The above is PASCAL-like pseudo-code, but the algorithms could also be programmed in prolog. This has the advantage that the 'dynamic typing' of the attribute values is far easier. Also variants can be easily dealt with:

decide(leaf(Class,T),Ex,Class). decide(branch(Crit,Y,N),Ex,Class) :- satisfies(Crit,Ex), decide(Y,Ex,Class). decide(branch(Crit,Y,N),Ex,Class) :- not satisfies(Crit,Ex), decide(N,Ex,Class). satisfies(eq(L,R),Ex) :- getval(L,Ex,Val), getval(R,Ex,Val). satisfies(lt(L,R),Ex) :- getval(L,Ex,cts(Lv)), getval(R,Ex,cts(Rv)), Lv < Rv. getval(attr(A),Ex,V) :- !, getattr(A,Ex,V). getval(V,Ex,V). getattr(A,[],error). getattr(A,Ex,error) :- A < 0. getattr(1,[V|Rest],V). getattr(A,[V|Rest],V) :- A1 is A - 1, getattr(A1,Rest,V).

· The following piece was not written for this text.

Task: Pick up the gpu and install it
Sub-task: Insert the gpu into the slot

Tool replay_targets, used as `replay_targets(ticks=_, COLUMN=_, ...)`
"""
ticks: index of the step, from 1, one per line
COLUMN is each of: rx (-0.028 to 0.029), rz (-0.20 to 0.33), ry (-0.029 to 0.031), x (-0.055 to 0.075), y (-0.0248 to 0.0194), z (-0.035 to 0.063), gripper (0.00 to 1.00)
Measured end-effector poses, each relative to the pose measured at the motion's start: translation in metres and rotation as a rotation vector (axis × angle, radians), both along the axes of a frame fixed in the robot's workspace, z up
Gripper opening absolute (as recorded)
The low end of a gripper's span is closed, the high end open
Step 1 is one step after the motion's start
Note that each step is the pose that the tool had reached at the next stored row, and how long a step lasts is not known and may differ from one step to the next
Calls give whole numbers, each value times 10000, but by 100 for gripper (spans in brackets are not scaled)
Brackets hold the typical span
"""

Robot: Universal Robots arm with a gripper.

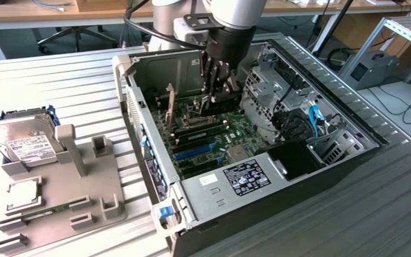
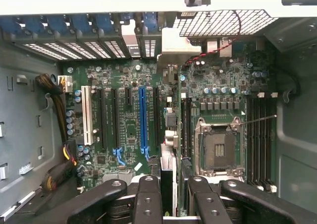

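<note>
Slatted metal table (image 1: 377, 203) carries a grey fixture (image 1: 55, 214) with a hard drive (image 1: 23, 144) at the exterior view's left, well apart from the open case (image 1: 213, 203). The case walls ring the motherboard (image 2: 129, 85), and it is open above. The gripper (image 1: 216, 99) (image 2: 173, 187) reaches down inside, near the drive cage (image 1: 269, 85) and the rear wall. It pinches the gpu (image 2: 168, 172) (image 1: 205, 106), which is seen edge-on between its fingers (image 2: 147, 199), above the board between the blue slot (image 2: 143, 115) and the socket (image 2: 218, 152). Desks (image 1: 48, 10) stand beyond.
</note>
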State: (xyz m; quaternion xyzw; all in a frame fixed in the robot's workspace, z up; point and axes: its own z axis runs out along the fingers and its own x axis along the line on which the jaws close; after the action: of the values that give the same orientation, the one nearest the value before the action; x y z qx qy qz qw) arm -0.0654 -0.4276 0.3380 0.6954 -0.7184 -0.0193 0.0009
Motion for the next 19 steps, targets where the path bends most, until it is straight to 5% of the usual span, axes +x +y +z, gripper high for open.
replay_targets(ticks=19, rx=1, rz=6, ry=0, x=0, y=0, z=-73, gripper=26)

This is of course the easy bit: deciding from a given tree. However, the tree building should not be too bad, the worst bit being finding the best out of a set of possibilities. Prolog is good at finding one successful thing out of a set, but not the best. Below are two ways of doing it.

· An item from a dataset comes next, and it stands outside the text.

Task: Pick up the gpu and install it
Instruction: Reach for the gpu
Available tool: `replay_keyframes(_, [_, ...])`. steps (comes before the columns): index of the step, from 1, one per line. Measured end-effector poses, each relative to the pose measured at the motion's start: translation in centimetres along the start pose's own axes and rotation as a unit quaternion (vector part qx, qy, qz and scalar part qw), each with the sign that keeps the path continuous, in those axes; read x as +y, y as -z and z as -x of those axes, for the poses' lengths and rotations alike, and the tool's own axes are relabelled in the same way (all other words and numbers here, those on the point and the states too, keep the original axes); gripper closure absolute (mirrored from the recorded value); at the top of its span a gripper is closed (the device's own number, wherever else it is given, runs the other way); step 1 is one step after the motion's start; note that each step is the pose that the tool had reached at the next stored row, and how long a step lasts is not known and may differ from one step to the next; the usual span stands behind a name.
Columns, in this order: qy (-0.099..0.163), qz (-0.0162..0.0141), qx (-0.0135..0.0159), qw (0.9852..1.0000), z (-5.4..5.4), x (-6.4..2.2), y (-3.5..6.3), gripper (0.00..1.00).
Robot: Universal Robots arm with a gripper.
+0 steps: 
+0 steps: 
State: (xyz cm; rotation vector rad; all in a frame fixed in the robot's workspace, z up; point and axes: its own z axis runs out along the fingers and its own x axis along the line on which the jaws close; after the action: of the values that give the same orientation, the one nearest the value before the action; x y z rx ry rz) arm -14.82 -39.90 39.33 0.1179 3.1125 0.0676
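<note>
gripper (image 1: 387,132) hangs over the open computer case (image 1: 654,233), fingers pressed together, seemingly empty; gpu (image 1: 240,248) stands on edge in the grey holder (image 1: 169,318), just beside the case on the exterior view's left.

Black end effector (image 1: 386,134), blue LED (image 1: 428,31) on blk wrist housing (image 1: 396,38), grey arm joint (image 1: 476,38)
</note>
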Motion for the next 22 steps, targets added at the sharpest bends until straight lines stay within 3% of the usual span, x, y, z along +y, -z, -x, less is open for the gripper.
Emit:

In each of the following, 'findbest' takes five arguments:

findbest(Clause,Ret,Val,BestRet,BestVal)

It repeatedly tries to satisfy '`Clause ', and looks for the
solution which maximises 'Val'.
The best value of 'Val' is returned in 'BestVal' and
'BestRet' is the value of 'Ret' with the same bindings
in place as when the optimal 'Clause' was found.
For example, the following finds the pair of numbers
adding up to ten with the biggest product:
`

smallnumber(0). smallnumber(1). smallnumber(2). smallnumber(3). smallnumber(4). smallnumber(5). smallnumber(6). smallnumber(7). smallnumber(8). smallnumber(9). smallnumber(10). sum10(X,Y) :- smallnumber(X), smallnumber(Y), X+Y =:= 10. ?- findbest(sum10(A,B),(A,B),A*B,R,V).returns- findbest(sum10(_1,_2),(_1,_2),_1*_2,(5,5),25).

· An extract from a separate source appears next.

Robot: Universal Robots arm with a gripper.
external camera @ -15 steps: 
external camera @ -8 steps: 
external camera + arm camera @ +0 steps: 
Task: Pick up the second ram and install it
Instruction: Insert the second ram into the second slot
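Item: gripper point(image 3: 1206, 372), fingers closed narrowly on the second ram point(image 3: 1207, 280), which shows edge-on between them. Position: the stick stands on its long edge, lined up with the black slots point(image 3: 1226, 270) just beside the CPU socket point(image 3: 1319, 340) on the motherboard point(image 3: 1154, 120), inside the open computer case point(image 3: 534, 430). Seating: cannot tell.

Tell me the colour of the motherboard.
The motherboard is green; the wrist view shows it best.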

The first bit of code uses cuts, assert and retract liberally.

retract1(C) :- retract(C),!. best1(R,V) :- bestsofaris(R,V),!. findbest(_,_,_,_,_) :- asserta(bestsofaris(badvalue,-10000)), fail. findbest(C,R,V,_,_) :- call(C), best1(CR,CV), CV < V, retract1(bestsofaris(CR,CV)), asserta(bestsofaris(R,V)), fail. findbest(_,_,_,_,_) :- best1(badvalue,-10000), !, retract1(bestsofaris(badvalue,-10000)), fail. findbest(_,_,_,BR,BV) :- best1(BR,BV), !, retract1(bestsofaris(BR,BV)).

The second version uses the meta-logical predicate '`setof`'.
This is not available on all Prologs.
Also if the search space is very large setof may run out
of memory.

findbest(Clause,Ret,Val,BestRet,BestVal) :- setof(Clause,(Ret,Val),Set), bestofset(Set,badvalue,-10000,BestRet,BestVal), BestVal =\\= -10000. bestofset([],Ret,Val,Ret,Val). bestofset([(CR,CV)|RestOfSet],Ret,Val,Ret,Val) :- CV <= Val. bestofset([(CR,CV)|RestOfSet],Ret,Val,CR,CV) :- CV > Val.

N.B. none of the above prolog is tested!!!